▶ _TASK DIRECTIONS_:
The following data has a line with "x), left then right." and a line with "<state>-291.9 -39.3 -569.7". Write out exactly those lines and all the lines between them.

+++ INFORMATION SUPPLIED

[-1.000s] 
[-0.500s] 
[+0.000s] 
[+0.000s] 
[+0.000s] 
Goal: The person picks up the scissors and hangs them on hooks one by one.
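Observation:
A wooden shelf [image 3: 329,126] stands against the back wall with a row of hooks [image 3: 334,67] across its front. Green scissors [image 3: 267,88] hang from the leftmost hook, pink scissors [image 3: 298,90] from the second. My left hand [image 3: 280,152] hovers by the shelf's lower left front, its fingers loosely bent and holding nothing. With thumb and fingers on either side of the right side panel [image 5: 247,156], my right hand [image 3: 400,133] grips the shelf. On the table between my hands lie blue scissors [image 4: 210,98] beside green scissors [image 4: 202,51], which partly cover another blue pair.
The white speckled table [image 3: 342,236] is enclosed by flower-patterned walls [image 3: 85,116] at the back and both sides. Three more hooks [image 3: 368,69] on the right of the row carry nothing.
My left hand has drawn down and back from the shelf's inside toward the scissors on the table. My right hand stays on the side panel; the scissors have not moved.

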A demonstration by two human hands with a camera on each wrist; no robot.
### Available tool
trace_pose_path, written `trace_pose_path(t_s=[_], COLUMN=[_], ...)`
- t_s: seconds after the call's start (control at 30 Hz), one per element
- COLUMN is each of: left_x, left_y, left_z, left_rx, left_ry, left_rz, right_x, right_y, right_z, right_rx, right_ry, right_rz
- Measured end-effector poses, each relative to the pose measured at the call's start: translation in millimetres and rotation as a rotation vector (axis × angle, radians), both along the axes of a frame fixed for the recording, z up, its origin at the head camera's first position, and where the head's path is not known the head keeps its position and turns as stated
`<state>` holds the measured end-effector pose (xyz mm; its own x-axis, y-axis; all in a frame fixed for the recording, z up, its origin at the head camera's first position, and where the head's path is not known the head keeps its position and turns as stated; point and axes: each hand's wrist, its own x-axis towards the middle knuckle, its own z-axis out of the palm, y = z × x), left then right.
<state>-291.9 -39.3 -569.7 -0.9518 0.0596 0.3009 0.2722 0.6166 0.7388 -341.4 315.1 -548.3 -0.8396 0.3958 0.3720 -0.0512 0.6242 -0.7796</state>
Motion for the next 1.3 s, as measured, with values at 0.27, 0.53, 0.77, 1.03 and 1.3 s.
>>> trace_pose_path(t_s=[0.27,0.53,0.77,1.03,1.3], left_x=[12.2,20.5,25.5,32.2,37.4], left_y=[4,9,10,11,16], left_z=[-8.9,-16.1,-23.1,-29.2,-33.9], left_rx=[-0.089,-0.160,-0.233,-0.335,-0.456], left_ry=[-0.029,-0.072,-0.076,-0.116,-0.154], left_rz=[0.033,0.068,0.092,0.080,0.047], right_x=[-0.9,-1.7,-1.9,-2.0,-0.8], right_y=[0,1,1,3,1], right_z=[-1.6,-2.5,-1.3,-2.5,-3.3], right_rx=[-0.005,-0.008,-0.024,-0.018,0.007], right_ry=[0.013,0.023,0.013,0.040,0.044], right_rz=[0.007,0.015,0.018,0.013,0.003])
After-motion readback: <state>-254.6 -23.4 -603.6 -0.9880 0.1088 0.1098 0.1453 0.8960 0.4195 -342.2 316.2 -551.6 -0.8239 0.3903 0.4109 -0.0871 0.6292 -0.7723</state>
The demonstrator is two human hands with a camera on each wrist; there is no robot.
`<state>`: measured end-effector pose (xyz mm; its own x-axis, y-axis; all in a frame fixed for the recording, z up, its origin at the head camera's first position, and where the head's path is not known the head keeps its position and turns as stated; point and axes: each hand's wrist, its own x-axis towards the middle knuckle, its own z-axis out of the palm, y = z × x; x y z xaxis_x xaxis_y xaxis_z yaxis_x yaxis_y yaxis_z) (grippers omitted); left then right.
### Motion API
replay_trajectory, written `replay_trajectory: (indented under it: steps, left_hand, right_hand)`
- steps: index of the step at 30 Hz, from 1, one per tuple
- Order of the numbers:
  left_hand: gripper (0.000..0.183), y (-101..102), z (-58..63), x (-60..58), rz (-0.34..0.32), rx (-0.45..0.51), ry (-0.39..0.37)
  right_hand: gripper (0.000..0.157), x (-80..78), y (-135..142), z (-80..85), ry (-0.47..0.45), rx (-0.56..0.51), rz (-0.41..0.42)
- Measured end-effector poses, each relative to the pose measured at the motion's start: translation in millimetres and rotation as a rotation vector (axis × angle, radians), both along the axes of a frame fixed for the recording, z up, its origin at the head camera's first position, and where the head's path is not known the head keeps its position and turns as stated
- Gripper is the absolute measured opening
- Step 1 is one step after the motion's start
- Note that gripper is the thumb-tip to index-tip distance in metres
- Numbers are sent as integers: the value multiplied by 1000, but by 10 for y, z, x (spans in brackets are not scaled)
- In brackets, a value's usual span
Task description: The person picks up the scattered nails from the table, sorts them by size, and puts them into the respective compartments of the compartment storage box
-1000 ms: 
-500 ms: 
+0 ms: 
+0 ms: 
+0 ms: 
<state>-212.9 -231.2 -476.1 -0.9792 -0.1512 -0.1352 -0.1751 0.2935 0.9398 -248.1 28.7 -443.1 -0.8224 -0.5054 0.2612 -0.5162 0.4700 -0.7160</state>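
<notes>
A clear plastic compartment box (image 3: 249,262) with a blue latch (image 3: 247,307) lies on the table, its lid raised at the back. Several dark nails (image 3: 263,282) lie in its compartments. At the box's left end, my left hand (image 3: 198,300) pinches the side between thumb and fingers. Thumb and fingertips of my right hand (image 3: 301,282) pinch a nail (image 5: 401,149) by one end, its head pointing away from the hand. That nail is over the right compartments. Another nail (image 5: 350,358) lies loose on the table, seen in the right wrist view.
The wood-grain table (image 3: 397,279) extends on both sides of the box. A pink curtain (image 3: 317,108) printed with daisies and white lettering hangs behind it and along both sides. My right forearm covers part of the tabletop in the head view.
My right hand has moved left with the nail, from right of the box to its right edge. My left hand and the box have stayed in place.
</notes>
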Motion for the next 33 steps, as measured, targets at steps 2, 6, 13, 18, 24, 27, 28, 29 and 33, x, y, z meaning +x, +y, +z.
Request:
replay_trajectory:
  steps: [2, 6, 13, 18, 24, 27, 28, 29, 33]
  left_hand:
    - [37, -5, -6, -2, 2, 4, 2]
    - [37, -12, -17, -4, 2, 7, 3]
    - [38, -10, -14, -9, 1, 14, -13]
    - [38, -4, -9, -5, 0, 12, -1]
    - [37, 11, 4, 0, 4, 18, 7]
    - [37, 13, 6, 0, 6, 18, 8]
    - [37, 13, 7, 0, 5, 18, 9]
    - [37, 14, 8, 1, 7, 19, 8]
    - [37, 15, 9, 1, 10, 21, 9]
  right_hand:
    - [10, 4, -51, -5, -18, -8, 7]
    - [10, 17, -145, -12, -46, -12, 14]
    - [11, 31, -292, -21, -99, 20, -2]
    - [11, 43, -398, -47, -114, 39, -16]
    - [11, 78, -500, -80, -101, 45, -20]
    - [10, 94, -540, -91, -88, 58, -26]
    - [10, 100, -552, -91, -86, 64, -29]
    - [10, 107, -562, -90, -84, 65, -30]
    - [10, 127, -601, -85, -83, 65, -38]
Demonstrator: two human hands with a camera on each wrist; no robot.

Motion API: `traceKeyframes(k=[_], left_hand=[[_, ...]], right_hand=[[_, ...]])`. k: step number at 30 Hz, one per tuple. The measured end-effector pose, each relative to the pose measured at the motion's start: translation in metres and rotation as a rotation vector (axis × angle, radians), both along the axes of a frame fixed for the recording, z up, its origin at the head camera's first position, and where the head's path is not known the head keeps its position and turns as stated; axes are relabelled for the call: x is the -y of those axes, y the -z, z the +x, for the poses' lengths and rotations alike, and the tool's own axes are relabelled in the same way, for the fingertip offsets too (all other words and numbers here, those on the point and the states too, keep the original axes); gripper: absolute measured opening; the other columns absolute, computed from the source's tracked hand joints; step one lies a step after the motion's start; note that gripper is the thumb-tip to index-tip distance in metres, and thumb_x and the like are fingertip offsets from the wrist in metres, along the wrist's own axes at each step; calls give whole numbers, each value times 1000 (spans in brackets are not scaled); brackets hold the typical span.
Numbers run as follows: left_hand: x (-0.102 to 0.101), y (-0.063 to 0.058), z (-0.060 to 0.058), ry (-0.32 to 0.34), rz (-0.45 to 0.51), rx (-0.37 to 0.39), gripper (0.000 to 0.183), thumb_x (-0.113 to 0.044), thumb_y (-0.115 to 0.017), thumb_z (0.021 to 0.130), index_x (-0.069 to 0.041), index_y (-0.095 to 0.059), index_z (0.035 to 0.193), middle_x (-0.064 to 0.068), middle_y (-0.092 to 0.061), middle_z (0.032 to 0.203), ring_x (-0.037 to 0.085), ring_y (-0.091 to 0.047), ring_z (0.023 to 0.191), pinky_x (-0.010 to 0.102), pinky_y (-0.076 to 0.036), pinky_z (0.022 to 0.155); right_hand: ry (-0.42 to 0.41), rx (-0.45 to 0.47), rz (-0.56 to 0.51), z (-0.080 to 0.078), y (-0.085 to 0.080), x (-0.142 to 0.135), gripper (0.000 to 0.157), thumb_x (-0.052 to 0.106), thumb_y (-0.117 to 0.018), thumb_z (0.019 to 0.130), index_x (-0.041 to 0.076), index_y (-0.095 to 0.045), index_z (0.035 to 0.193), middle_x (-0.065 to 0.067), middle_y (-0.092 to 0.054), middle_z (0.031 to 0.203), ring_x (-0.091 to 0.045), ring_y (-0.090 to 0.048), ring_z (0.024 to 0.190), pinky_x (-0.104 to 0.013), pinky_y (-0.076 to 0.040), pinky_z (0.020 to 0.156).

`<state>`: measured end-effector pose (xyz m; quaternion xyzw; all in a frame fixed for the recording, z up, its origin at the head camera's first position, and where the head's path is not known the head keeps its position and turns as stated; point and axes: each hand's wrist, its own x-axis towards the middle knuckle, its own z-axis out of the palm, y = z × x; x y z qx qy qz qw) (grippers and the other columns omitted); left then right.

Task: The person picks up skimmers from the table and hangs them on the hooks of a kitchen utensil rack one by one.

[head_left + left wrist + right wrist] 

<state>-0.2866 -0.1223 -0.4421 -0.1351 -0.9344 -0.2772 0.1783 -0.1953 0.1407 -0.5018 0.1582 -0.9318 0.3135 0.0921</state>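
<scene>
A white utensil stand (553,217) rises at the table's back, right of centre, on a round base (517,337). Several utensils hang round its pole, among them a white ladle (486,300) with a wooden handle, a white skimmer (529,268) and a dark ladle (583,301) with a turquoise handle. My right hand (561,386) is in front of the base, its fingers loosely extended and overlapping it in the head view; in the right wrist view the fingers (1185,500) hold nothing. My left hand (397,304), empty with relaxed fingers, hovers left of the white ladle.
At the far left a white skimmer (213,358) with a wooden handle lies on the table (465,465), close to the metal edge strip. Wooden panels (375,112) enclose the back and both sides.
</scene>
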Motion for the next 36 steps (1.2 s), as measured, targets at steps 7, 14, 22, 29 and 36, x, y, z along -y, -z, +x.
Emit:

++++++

▶ _ANSWER SECTION_:
`<state>` holds the measured end-effector pose (xyz mm; its own x-axis, y-axis; all in a frame fixed for the recording, z up, its origin at the head camera's first position, and where the head's path is not known the head keeps its position and turns as stated; point and axes: each hand's wrist, its own x-axis towards the middle knuckle, its own z-axis out of the palm, y = z × x), left then right.
<state>-291.9 -39.3 -569.7 -0.9518 0.0596 0.3009 0.2722 0.6166 0.7388 -341.4 315.1 -548.3 -0.8396 0.3958 0.3720 -0.0512 0.6242 -0.7796</state>

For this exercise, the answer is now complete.